Le président de l’Audience Nationale croit que le rapprochement pourrait être "efficace"
·Cette mesure pourrait être "effective, pratique et efficace" après le cessez-le-feu permanent annoncé par l’ETA
Le président de l’Audience Nationale, Carlos Dívar, a déclaré que le rapprochement vers les prisons du Pays Basque des membres du Collectif des prisonniers politiques basques pourrait être "une mesure effective, pratique et efficace" après le cessez-le-feu permanent annoncé par l’organisation armée le 22 mars dernier. Dans le cadre d’une conférence organisée à Bilbao par le Tribunal supérieur de justice du Pays Basque, le président de la cour d’exception espagnole a rappelé que des mesures de ce type ont été "déjà utilisées". "On les a déjà utilisées dans d’autres circonstances et on peut les utiliser à nouveau" a-t-il déclaré.
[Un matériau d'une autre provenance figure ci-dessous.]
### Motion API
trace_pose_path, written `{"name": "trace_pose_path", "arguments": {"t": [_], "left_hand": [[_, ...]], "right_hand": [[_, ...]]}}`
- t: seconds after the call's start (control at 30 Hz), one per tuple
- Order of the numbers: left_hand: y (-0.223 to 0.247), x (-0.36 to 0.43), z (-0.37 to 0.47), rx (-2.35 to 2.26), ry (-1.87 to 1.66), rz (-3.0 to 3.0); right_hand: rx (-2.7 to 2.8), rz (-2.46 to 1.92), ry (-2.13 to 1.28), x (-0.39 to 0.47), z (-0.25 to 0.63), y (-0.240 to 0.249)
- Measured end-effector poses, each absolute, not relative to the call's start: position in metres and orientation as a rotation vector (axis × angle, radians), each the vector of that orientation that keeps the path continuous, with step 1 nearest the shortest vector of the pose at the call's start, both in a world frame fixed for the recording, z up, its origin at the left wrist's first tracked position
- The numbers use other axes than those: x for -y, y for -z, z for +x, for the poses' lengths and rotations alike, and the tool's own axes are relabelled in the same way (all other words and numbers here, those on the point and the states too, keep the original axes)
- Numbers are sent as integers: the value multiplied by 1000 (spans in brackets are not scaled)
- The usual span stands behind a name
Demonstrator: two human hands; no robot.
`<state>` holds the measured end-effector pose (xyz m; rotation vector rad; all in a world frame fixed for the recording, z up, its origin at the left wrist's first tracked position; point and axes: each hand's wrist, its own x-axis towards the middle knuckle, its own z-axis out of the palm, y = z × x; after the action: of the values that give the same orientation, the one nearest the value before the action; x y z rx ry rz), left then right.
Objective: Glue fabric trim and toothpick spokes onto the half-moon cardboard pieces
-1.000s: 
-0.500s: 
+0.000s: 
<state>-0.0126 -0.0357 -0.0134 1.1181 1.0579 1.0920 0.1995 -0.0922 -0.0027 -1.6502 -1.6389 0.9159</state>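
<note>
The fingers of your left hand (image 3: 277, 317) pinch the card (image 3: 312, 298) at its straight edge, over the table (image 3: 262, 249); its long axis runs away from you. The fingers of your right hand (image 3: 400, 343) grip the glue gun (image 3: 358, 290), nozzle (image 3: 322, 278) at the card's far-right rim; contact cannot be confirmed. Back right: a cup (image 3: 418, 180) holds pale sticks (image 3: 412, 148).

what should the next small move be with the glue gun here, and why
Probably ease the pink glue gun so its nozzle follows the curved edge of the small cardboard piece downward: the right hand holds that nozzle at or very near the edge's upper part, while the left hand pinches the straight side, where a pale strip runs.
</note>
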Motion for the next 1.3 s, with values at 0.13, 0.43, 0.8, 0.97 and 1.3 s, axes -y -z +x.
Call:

Interrogé sur les propos du secrétaire général du Parti Socialiste d’Euskadi, Patxi Lopez, appelant les magistrats à tenir compte du cessez-le-feu de l’ETA à l’heure de se prononcer sur l’incarcération de membres de la gauche indépendantiste basque [lire notre édition du vendredi 5 mai], le président de l’Audience Nationale a déclaré que "les juges ne peuvent pas travailler en marge de l’Etat de droit". Carlos Dívar a toutefois précisé que le titre préliminaire du Code Civil espagnol établit que dans un Etat de Droit les lois doivent être appliquées en tenant compte "de la réalité sociale du moment".
La jeunesse socialiste
Par ailleurs, le président de l’Audience Nationale et le secrétaire général des socialistes de la Communauté Autonome Basque semblent d’accord sur la question du rapprochement, puisque Patxi Lopez, lors d’une rencontre avec les responsables des jeunesses socialistes, a déclaré que "la flexibilisation de la situation des détenus peut aider à atteindre la paix". Dans un communiqué lu en présence du secrétaire général, les jeunes du PSE ont affirmé également que "l’on ne pourrait pas comprendre que ceux [le PP] qui ont développé de telles mesures dans des circonstances similaires [pendant la trêve de 1998] prennent maintenant une position contraire".